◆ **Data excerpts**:
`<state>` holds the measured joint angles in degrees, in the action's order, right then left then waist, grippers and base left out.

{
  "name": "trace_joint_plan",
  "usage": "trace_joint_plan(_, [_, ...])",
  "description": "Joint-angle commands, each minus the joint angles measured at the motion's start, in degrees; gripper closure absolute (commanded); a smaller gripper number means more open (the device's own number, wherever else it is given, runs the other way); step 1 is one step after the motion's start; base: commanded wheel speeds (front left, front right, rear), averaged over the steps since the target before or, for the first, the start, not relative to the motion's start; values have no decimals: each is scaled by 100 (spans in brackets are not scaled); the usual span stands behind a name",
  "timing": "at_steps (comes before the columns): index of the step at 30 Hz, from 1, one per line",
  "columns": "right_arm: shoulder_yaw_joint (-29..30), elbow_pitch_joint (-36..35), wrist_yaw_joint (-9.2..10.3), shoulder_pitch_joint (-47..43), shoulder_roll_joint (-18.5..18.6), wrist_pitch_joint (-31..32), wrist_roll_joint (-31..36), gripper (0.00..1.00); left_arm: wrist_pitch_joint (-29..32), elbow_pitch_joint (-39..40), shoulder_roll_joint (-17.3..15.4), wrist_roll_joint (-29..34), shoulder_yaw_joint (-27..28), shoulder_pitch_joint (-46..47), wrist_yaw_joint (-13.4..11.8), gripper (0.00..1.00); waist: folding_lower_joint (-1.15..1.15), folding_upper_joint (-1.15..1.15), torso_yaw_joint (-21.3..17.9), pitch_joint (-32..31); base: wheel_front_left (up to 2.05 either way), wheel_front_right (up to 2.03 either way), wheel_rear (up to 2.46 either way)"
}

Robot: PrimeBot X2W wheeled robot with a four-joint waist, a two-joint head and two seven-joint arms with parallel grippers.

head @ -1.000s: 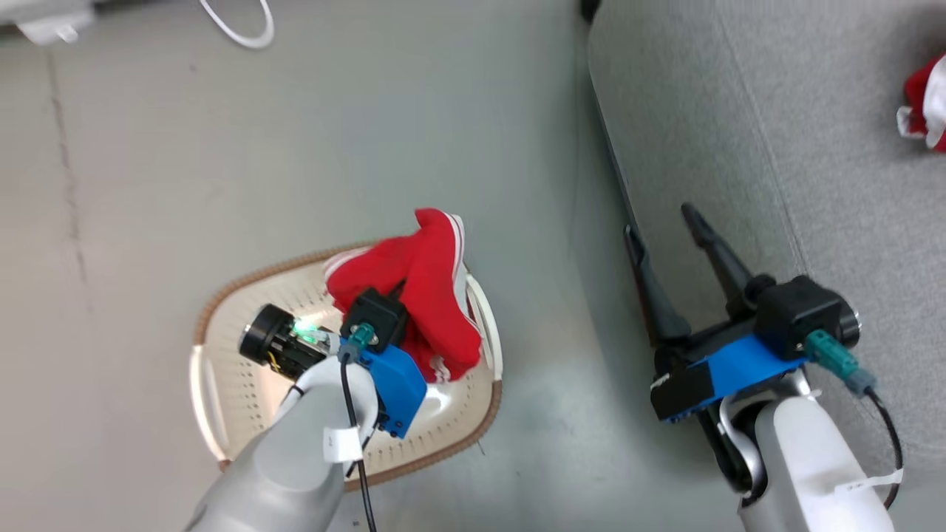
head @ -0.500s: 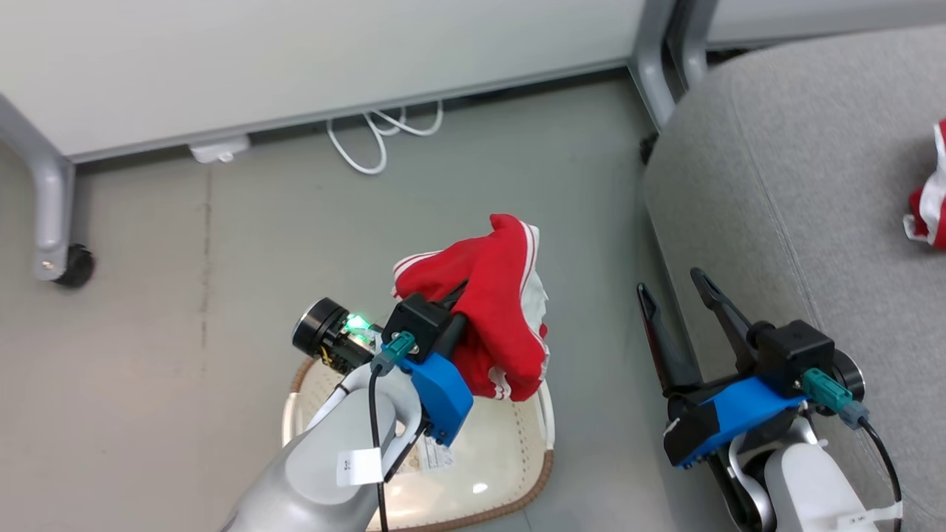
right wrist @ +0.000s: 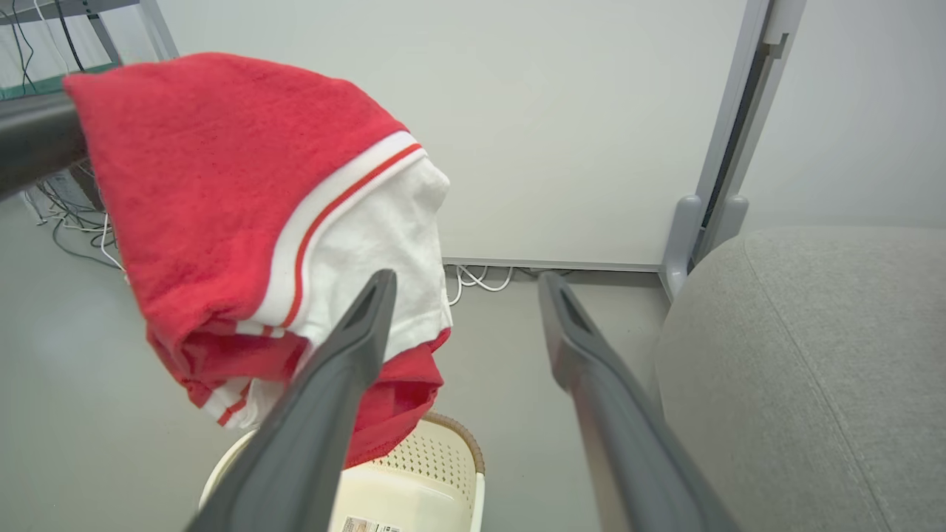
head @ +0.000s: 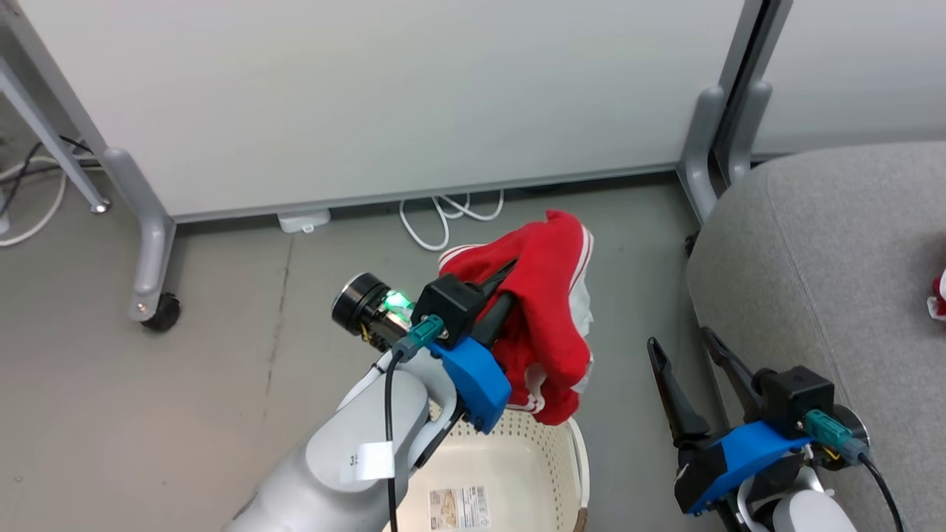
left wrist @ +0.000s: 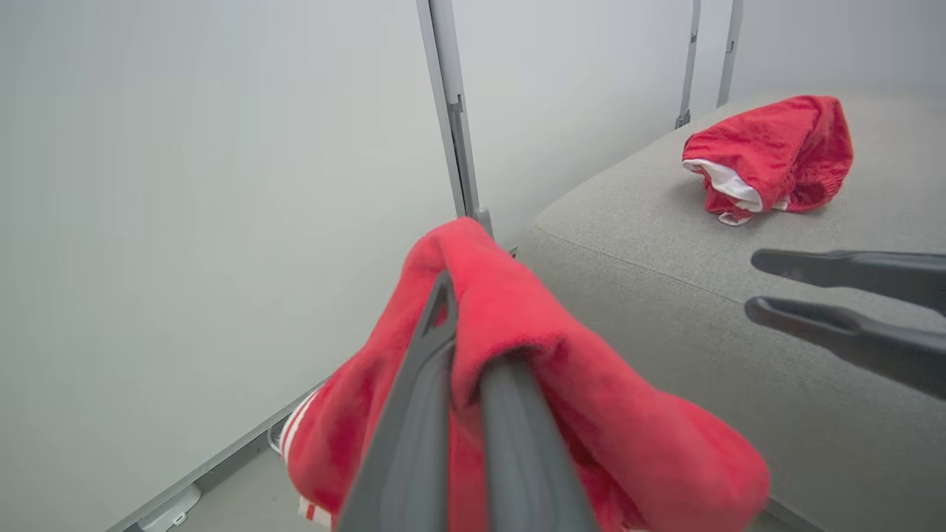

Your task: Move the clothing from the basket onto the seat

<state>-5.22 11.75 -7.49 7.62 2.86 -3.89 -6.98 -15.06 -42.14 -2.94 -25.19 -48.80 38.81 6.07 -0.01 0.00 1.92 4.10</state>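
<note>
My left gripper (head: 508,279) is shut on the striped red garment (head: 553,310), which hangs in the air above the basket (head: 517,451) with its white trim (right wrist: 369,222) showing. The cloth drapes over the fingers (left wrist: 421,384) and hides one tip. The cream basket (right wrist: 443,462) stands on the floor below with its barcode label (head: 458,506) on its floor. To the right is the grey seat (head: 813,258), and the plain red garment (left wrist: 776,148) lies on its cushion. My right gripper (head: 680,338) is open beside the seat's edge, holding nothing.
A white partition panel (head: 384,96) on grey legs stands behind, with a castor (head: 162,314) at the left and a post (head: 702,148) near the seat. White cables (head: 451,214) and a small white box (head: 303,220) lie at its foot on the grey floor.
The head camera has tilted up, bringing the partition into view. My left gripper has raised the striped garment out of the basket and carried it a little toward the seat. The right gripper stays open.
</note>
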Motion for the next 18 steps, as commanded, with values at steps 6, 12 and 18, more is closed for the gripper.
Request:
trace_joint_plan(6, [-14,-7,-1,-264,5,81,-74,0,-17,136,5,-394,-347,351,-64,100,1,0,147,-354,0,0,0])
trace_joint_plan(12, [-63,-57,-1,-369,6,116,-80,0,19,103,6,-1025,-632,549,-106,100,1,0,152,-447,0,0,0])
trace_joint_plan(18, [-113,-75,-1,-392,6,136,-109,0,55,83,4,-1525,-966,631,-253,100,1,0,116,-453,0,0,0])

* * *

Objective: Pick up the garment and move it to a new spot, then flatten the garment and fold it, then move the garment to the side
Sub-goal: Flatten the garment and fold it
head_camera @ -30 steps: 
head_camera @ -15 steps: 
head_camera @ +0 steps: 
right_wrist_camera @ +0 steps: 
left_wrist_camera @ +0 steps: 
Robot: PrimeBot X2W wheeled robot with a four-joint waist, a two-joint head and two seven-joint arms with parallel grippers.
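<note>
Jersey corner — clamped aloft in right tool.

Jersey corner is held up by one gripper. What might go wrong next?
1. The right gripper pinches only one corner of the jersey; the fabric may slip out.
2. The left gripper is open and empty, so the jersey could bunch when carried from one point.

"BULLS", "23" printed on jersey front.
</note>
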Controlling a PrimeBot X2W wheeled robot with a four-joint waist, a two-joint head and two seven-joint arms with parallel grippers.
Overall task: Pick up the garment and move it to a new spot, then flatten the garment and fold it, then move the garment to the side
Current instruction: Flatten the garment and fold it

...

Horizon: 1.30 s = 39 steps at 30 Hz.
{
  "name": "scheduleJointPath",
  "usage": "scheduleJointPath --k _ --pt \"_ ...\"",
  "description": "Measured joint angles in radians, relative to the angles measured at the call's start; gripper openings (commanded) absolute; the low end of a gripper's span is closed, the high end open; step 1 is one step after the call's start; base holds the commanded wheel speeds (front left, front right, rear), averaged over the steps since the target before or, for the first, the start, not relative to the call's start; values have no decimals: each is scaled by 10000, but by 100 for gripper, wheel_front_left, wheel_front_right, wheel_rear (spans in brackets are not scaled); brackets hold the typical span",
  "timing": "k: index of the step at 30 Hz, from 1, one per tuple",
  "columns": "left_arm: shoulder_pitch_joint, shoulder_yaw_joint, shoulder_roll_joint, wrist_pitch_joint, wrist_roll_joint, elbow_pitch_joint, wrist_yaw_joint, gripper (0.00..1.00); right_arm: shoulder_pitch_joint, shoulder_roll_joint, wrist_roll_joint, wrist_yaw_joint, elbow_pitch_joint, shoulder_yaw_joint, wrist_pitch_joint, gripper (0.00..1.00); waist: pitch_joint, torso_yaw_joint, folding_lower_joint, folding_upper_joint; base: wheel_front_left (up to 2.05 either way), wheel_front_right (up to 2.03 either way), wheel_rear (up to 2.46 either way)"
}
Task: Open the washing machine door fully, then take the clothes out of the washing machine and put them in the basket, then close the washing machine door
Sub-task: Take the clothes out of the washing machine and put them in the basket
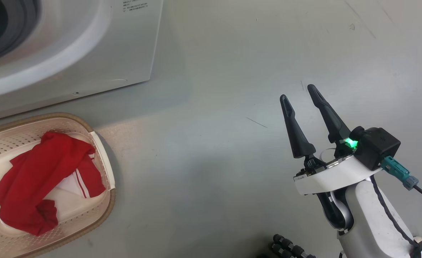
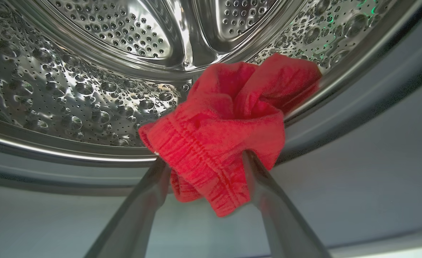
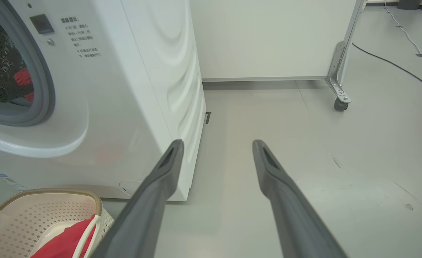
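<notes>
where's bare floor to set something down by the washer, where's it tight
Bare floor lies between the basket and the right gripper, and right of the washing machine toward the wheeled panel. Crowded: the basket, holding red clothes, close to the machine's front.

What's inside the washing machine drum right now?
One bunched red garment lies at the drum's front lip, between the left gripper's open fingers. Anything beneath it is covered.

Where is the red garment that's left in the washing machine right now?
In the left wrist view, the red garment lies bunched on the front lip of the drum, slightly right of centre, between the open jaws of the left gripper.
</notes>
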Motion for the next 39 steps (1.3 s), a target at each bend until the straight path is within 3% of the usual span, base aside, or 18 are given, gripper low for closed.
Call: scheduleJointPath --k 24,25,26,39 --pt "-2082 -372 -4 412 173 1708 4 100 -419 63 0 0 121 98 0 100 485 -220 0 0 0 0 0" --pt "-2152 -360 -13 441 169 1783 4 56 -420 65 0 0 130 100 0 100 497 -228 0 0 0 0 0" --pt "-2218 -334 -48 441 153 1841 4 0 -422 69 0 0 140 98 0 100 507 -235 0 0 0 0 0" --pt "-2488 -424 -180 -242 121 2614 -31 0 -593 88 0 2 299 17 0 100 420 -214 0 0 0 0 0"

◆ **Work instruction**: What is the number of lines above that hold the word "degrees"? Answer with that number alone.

◆ **Response**: 2